PROBLEM:
All of the data needs to be repeated exactly.

SOURCE DATA:
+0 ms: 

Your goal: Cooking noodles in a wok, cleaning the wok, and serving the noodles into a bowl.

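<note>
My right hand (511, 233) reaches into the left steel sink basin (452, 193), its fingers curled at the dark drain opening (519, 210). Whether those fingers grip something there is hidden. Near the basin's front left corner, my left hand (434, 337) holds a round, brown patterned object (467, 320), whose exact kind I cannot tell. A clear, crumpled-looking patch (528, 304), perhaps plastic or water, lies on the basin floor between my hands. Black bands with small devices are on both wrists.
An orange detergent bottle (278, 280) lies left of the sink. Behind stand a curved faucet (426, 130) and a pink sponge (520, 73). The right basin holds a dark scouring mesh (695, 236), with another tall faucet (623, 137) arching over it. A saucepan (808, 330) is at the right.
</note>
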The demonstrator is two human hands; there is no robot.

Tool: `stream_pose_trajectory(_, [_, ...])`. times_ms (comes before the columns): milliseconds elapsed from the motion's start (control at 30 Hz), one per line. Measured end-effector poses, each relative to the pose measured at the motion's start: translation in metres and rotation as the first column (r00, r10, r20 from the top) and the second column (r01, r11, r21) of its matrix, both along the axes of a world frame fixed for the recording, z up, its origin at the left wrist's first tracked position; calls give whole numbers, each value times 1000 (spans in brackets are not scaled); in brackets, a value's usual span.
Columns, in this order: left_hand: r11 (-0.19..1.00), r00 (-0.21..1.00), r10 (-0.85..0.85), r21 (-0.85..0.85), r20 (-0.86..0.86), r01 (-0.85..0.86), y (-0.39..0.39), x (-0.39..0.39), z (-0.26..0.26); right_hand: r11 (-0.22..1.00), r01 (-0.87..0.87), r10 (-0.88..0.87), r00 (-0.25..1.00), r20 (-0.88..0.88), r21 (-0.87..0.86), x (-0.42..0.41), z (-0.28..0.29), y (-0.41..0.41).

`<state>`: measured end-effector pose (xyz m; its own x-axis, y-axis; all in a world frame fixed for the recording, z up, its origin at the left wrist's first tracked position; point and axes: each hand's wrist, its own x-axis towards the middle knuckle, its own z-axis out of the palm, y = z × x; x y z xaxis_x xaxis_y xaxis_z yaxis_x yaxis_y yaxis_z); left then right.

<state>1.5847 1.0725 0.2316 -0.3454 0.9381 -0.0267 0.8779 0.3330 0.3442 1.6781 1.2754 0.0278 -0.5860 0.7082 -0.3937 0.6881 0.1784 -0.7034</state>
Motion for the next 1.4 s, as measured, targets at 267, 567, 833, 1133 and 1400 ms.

EXERCISE RESPONSE:
+0 ms: 

Your goal: Cooking noodles in a wok, cleaning the wok, and serving the noodles into a bowl.

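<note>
My right hand (511, 233) reaches into the left steel sink basin (452, 193), its fingers curled at the dark drain opening (519, 210). Whether those fingers grip something there is hidden. Near the basin's front left corner, my left hand (434, 337) holds a round, brown patterned object (467, 320), whose exact kind I cannot tell. A clear, crumpled-looking patch (528, 304), perhaps plastic or water, lies on the basin floor between my hands. Black bands with small devices are on both wrists.
An orange detergent bottle (278, 280) lies left of the sink. Behind stand a curved faucet (426, 130) and a pink sponge (520, 73). The right basin holds a dark scouring mesh (695, 236), with another tall faucet (623, 137) arching over it. A saucepan (808, 330) is at the right.
</note>
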The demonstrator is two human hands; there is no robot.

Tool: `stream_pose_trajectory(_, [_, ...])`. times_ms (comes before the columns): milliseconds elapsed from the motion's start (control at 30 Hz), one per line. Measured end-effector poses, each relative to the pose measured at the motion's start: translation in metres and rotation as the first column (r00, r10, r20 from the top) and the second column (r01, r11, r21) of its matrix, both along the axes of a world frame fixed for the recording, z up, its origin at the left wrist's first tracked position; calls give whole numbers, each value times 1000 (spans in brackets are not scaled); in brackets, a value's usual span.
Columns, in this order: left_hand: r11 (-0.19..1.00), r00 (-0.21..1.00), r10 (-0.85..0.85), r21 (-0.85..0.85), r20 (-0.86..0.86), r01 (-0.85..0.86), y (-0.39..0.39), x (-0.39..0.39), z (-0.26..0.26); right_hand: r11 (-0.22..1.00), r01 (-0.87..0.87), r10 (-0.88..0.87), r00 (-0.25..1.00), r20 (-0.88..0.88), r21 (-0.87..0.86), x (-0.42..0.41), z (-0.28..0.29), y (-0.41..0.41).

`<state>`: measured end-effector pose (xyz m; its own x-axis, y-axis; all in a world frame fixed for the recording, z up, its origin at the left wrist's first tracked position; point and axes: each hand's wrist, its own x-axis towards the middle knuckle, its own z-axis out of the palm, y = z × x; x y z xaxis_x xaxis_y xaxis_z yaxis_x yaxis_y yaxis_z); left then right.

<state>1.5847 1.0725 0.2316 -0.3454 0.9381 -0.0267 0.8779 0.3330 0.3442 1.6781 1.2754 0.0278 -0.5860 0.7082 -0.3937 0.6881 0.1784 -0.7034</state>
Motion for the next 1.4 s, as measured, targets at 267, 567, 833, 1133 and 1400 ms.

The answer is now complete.